Life after death for Whippersnapper Gallery
It was like terminal illness. The death of College Street's Whippersnapper Gallery was not sudden and unexpected. In late 2009, the gallery's imminent closure was announced. This week, as their lease was set to expire, Whippersnapper's supporters bid farewell to five years of young talent in true art gallery fashion. A weeklong mash-up exhibit of orphan art and pieces conceived directly on the gallery's walls was a perfect send-off. The exhibit, cheekily dubbed "The Funeral", was book-ended by two anything-but-mournful parties. With dry eyes, Whippersnapper's friends swigged four-dollar Steamwhistle beers, and contemplated too-cheap-to-be-true art purchases in the company of lively musical performances.
The exhibit opened quietly last Thursday. The atmosphere was easy and the ample space was never more than half-full. I, being more acquaintance than friend, had very few memories formed at Whippersnapper. But even I couldn't help conjuring up a little nostalgia for an intimate Ohbijou performance I had caught there years ago. During the opening of "The Funeral", Allie Hughes added to fond memories. She doled out ear candy on a stage far too small for her big talent. Her usual quirky theatrics were themed and included a mock-death tribute mid-performance. I tell my companions that I may be smitten.
But all good things must come to an end. With most of the unfixed art already claimed by lucky buyers, Whippersnapper hosted a farewell party on July 29th, marking the end of the one-week exhibit and the gallery once home to so many emerging Toronto artists. Humidity seemed to make the 2nd floor space swell. This time, the gallery was packed to capacity with artist-types who swapped stories shouted over raucous performances. There was dancing. There was disappointment over sold-out art. And, there was a spirit that was truly Toronto. We're a city that celebrates our own, and oh my, do we celebrate!
I caught up with founder Luke Correia-Damude that night. With moments to spare before he took the stage with his indie-country band, Boys Who Say No, he shared his vision for Whippersnapper's afterlife. While it won't exist in body (at least for the next 4-6 months) the name lives on in spirit.
Luckily, Whippersnapper believes in life after death. Just this week, Correia-Damude tells me, the furious proposal writing has paid off. Whippersnapper has been approved for an Artist-Run Centre grant (via The Canada Council for the Arts) which will provide annual funding for upcoming projects, eliminating the need to reapply year after year. He imagines a smaller space, where the focus will remain on emerging artists. So, what's the difference? The new direction will be more "grown up", closing the circle for the newbie artist, hopefully catapulting fresh talent into the next stage of their art careers. But, even with the grant, they are only about one-eighth of the way to their fundraising goal. It's a good thing that these kids are no strangers to stretching pennies.

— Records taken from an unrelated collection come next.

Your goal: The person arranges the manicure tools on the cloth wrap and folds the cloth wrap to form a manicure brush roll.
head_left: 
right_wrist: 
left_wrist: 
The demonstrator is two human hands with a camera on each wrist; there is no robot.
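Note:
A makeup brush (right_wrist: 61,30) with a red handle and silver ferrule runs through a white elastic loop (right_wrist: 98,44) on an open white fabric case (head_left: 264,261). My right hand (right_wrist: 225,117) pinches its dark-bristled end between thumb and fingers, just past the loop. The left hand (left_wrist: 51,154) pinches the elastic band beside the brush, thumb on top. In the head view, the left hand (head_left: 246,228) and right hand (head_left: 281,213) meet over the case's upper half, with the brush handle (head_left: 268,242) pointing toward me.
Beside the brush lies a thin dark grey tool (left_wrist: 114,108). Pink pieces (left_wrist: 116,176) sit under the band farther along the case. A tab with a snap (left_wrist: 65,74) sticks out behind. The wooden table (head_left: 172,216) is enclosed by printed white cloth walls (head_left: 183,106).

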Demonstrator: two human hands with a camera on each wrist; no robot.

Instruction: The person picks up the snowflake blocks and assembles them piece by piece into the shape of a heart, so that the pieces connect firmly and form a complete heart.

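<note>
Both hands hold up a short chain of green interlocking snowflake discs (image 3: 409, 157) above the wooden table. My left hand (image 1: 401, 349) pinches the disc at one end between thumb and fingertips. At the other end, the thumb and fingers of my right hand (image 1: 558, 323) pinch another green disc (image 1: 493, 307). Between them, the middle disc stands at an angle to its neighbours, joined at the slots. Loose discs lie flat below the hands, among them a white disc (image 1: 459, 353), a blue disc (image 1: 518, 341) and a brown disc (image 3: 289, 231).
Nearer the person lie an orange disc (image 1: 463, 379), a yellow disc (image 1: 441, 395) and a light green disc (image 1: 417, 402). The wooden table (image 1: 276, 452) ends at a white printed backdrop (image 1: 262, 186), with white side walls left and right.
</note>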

The farewell is bittersweet for Correia-Damude and his army of dedicated co-founders and volunteers. He admits that he knew it was time to move on. However, the hardest times in their five-year history proved to provide some of the best memories. Paying true struggling-artist dues, he and his team self-financed the renovation and wielded power tools with little experience. "I had never really built anything before," he mused. In five years, though, he succeeded in building not just a gallery but also a community and a voice for a generation of burgeoning young artists.